The problem: Will you return, word for word, only the lines from the top of the data below down to and including the one with "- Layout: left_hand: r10"?

▬▬▬

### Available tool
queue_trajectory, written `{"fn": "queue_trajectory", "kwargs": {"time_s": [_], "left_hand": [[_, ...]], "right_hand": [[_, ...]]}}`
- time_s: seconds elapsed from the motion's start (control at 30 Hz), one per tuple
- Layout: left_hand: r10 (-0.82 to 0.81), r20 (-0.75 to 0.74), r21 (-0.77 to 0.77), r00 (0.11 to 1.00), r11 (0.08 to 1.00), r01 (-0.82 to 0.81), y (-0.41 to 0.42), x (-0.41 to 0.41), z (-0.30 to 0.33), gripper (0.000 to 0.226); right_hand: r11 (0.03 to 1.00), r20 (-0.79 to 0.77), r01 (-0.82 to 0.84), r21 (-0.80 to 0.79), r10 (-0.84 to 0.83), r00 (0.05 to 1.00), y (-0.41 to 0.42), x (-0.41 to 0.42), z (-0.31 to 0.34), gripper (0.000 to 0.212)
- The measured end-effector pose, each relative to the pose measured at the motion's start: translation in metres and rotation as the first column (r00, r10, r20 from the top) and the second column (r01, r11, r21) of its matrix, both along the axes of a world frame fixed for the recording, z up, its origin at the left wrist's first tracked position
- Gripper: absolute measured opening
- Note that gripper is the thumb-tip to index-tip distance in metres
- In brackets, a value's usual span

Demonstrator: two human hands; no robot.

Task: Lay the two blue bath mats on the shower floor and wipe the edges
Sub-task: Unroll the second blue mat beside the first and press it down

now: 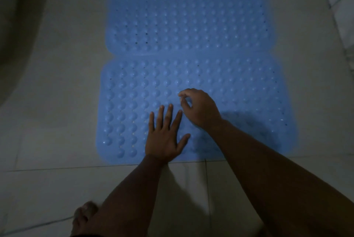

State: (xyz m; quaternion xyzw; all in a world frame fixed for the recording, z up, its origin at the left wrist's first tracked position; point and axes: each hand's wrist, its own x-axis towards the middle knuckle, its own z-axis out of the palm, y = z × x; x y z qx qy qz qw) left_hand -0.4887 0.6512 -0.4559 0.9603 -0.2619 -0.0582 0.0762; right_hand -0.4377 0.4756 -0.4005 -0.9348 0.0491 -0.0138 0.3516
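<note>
Both blue mats already lie flat on the pale shower floor, the far mat touching the near mat edge to edge. Your left hand presses the near one, fingers spread; your right hand curls loosely, pinching nothing visible. Laying looks nearly finished; next you need a cloth for the edges

Dim light over pale floor tiles, grout lines crossing near the bottom. A curved white fixture looms at far left. A bare foot rests bottom left.
</note>
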Motion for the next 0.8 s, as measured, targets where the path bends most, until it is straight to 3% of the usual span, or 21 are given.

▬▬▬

Answer space:
### Available tool
queue_trajectory, written `{"fn": "queue_trajectory", "kwargs": {"time_s": [_], "left_hand": [[_, ...]], "right_hand": [[_, ...]]}}`
- time_s: seconds elapsed from the motion's start (control at 30 Hz), one per tuple
- Layout: left_hand: r10 (-0.82 to 0.81), r20 (-0.75 to 0.74), r21 (-0.77 to 0.77), r00 (0.11 to 1.00), r11 (0.08 to 1.00), r01 (-0.82 to 0.81), y (-0.41 to 0.42), x (-0.41 to 0.41), z (-0.30 to 0.33), gripper (0.000 to 0.226); right_hand: r11 (0.03 to 1.00), r20 (-0.79 to 0.77), r01 (-0.82 to 0.84), r21 (-0.80 to 0.79), r10 (-0.84 to 0.83), r00 (0.05 to 1.00), y (-0.41 to 0.42), x (-0.41 to 0.42), z (-0.31 to 0.34), gripper (0.000 to 0.212)

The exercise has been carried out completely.